▶ [What to do]: Count the lines below that contain the word "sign", and report only that number.

------ Input

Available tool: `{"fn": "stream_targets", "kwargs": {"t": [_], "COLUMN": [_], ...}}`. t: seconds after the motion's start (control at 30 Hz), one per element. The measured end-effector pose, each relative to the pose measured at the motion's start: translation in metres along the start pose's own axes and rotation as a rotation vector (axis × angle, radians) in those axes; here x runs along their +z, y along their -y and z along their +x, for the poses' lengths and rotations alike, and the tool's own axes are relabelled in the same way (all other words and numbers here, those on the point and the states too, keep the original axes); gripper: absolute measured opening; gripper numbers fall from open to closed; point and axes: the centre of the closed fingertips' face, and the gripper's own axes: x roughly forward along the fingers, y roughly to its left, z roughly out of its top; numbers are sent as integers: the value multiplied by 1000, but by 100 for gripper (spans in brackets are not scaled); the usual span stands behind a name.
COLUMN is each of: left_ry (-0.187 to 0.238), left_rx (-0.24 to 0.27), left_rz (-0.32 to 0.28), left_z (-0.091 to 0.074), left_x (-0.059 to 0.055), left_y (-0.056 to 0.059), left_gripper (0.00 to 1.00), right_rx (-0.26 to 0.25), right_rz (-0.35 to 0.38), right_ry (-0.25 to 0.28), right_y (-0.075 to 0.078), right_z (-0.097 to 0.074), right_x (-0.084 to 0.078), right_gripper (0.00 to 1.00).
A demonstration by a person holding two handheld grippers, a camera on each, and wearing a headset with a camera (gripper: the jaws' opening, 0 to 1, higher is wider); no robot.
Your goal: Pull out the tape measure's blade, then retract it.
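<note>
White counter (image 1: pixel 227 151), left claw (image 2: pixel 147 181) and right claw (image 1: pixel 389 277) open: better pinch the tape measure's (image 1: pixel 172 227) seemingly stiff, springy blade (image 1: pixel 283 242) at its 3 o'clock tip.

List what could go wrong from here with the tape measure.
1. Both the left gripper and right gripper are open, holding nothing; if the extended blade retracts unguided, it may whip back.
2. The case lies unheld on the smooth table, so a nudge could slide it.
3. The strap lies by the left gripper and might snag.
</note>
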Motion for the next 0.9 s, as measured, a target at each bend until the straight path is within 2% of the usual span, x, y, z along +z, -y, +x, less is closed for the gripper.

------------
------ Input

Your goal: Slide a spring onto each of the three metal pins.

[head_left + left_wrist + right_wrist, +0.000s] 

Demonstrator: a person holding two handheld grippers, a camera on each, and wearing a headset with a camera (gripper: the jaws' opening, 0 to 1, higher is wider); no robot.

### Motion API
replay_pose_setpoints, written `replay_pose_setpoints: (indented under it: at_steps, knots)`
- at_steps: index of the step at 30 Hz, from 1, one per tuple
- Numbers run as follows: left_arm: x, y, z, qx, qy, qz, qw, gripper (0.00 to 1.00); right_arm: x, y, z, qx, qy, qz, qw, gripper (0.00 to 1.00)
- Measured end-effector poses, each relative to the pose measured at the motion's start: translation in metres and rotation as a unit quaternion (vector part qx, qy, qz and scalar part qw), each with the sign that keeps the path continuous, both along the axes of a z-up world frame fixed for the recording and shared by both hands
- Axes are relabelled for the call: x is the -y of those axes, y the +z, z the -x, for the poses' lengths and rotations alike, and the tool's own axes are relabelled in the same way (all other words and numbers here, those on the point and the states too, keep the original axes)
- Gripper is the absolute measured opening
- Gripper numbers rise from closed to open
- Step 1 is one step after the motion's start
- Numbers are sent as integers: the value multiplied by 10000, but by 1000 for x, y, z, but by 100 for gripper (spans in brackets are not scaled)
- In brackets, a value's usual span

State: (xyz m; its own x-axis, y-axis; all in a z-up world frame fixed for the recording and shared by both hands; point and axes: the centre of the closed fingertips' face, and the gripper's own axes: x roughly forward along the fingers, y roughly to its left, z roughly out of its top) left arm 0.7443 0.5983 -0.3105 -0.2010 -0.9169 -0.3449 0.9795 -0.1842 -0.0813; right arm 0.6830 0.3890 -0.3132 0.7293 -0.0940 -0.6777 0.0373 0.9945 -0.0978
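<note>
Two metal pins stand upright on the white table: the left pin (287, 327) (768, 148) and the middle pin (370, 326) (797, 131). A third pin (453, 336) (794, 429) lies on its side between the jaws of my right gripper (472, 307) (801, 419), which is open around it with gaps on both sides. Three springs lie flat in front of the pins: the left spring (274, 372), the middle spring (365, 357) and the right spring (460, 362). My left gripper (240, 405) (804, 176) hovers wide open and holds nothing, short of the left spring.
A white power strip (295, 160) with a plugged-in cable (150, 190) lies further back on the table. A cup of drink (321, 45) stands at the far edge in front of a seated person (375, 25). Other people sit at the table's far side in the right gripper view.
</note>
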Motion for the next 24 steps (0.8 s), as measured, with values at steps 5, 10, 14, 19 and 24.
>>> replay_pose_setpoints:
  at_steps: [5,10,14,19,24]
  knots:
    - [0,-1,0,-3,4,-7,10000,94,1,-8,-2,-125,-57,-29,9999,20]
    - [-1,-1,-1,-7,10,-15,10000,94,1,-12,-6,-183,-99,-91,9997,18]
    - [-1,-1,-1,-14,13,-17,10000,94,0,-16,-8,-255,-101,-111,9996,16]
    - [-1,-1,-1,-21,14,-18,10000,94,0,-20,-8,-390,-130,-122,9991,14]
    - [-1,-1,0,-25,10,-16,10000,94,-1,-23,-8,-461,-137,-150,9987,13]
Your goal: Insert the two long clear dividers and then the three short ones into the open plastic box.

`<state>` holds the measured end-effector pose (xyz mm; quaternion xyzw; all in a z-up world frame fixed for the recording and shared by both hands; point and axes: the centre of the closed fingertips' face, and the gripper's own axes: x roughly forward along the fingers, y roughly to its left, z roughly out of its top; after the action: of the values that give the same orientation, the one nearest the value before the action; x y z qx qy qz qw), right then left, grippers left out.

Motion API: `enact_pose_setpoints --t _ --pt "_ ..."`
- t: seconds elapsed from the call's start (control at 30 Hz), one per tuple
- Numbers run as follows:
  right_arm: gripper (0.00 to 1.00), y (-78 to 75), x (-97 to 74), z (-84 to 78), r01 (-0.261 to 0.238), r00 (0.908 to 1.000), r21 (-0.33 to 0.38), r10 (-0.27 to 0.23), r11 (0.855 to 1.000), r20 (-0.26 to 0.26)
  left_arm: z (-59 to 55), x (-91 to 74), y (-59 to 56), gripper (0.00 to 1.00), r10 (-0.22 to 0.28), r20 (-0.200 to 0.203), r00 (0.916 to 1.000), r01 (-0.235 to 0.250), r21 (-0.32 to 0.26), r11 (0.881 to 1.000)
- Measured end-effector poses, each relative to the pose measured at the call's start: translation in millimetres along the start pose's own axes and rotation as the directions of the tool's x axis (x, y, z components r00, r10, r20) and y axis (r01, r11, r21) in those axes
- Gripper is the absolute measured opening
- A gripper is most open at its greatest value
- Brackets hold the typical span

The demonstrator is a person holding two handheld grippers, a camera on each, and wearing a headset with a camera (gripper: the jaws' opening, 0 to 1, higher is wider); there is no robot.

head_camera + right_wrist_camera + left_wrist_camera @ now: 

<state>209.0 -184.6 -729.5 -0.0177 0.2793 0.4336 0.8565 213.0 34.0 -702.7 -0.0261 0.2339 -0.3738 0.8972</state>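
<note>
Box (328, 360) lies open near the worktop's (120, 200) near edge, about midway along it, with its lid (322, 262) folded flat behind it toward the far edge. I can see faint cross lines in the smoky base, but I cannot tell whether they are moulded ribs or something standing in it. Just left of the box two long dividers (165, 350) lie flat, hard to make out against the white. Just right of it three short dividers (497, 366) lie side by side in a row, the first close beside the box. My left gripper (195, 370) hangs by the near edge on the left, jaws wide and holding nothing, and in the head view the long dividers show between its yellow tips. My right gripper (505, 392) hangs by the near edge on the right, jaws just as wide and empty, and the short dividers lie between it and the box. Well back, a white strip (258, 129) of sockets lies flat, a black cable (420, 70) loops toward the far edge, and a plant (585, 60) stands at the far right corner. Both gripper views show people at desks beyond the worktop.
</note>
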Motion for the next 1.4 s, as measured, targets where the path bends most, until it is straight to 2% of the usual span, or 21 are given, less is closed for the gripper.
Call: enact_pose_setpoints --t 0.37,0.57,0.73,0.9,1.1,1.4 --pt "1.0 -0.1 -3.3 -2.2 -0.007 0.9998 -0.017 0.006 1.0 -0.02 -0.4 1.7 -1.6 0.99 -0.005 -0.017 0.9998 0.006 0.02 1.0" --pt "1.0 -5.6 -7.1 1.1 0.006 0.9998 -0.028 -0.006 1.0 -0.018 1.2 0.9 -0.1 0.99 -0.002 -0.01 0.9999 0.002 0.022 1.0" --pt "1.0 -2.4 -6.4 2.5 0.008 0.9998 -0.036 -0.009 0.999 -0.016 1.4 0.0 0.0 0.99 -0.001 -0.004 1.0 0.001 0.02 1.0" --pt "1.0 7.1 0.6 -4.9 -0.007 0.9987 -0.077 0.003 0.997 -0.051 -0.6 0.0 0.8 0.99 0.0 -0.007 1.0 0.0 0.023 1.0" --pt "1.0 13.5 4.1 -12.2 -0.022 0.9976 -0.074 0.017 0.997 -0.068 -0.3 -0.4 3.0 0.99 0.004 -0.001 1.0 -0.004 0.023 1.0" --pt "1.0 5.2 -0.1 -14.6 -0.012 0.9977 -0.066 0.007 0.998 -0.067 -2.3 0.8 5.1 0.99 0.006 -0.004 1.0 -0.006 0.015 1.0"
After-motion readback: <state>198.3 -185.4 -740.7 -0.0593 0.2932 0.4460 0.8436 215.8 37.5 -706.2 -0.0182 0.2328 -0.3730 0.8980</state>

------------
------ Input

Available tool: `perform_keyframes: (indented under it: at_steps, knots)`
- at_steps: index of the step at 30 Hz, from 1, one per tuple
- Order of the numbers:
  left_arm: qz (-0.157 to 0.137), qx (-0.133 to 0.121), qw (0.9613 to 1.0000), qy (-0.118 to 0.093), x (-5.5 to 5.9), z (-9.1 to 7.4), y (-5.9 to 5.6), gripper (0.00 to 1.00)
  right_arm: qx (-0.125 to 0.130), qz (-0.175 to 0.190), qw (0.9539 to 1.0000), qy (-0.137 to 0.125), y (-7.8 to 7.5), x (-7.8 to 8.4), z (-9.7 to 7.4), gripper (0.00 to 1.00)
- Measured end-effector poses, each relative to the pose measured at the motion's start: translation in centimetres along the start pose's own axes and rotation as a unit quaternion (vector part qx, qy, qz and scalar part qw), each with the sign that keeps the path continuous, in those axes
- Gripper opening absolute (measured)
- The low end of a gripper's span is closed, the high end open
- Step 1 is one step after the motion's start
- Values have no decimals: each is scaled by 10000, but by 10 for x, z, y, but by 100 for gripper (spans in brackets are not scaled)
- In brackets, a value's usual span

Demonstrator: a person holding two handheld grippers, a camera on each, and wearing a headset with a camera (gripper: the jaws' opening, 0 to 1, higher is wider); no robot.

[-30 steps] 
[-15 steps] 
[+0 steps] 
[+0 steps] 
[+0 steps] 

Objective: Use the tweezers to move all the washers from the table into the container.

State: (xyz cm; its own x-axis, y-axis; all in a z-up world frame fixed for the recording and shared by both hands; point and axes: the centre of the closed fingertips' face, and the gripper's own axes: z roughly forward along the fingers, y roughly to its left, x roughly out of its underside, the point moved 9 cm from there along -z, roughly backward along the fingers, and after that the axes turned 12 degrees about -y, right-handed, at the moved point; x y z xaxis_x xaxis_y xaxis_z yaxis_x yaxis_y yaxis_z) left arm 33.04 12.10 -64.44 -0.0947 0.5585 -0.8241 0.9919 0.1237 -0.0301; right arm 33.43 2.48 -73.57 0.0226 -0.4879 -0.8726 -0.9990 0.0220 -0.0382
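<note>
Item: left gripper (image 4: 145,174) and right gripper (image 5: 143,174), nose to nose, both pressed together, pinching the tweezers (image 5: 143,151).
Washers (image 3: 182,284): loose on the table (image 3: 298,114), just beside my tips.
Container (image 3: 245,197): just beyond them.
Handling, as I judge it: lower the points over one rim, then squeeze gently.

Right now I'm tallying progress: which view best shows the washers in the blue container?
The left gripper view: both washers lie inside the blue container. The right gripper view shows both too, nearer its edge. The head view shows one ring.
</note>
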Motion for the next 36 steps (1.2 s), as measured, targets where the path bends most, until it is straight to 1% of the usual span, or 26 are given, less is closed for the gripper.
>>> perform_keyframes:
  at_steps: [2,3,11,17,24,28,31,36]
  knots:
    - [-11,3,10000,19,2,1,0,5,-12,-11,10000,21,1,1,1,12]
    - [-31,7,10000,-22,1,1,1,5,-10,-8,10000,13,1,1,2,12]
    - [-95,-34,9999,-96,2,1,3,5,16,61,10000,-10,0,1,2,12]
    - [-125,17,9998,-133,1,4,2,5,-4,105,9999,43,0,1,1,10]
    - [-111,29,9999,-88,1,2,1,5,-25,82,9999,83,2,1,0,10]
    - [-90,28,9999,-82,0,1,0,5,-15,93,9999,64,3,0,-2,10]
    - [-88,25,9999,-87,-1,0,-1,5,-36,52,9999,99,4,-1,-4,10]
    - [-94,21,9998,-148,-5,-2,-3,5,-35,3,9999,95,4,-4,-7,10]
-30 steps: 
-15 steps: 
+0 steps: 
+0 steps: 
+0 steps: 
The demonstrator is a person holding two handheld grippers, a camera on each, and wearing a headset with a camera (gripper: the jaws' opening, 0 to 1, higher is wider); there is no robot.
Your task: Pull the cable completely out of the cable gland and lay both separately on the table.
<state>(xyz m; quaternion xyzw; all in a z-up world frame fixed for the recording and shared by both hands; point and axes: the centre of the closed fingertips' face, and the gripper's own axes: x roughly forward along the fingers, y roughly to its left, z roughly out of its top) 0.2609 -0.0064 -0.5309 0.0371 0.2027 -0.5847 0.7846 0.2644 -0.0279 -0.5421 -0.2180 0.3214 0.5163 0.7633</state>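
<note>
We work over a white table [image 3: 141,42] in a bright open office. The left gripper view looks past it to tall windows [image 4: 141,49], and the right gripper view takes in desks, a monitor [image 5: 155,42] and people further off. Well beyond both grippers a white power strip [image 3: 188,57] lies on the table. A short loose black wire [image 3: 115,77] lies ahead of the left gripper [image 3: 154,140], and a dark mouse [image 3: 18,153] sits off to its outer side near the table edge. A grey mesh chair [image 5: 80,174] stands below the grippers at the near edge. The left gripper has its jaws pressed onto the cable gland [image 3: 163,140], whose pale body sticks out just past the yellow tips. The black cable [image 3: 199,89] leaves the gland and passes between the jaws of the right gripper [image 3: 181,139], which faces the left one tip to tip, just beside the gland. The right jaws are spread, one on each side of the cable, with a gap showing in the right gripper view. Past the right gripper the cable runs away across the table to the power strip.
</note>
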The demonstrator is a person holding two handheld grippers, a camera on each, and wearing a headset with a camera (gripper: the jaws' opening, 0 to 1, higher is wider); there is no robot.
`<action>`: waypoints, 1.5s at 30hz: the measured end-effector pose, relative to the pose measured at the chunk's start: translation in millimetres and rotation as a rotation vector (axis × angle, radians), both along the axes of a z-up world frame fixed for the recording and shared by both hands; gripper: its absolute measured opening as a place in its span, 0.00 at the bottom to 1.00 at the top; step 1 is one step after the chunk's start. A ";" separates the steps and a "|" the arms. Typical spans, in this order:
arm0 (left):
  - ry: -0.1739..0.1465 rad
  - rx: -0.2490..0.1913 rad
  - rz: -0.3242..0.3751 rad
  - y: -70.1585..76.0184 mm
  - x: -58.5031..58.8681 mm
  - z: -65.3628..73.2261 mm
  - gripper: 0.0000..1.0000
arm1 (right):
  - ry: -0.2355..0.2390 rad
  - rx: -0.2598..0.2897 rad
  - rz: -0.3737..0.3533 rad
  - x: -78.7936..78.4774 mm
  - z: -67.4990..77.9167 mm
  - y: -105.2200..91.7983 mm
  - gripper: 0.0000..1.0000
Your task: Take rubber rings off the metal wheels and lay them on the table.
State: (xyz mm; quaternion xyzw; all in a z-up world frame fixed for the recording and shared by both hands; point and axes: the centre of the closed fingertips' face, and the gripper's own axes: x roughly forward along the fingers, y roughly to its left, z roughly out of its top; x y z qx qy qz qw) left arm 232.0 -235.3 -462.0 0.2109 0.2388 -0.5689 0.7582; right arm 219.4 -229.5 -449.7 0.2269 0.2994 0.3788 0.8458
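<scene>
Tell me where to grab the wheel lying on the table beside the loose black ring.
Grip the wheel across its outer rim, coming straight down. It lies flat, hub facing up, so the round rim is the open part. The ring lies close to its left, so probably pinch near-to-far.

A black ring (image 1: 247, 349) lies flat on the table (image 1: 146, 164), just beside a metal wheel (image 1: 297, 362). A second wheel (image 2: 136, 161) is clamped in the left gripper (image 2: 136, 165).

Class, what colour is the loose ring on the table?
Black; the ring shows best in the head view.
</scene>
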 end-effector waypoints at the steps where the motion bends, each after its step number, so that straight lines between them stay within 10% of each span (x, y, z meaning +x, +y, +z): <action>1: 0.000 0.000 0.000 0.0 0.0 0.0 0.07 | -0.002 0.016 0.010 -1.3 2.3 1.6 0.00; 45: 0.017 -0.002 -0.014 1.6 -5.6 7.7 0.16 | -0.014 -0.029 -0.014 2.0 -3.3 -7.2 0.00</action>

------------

▶ [Reply]: 2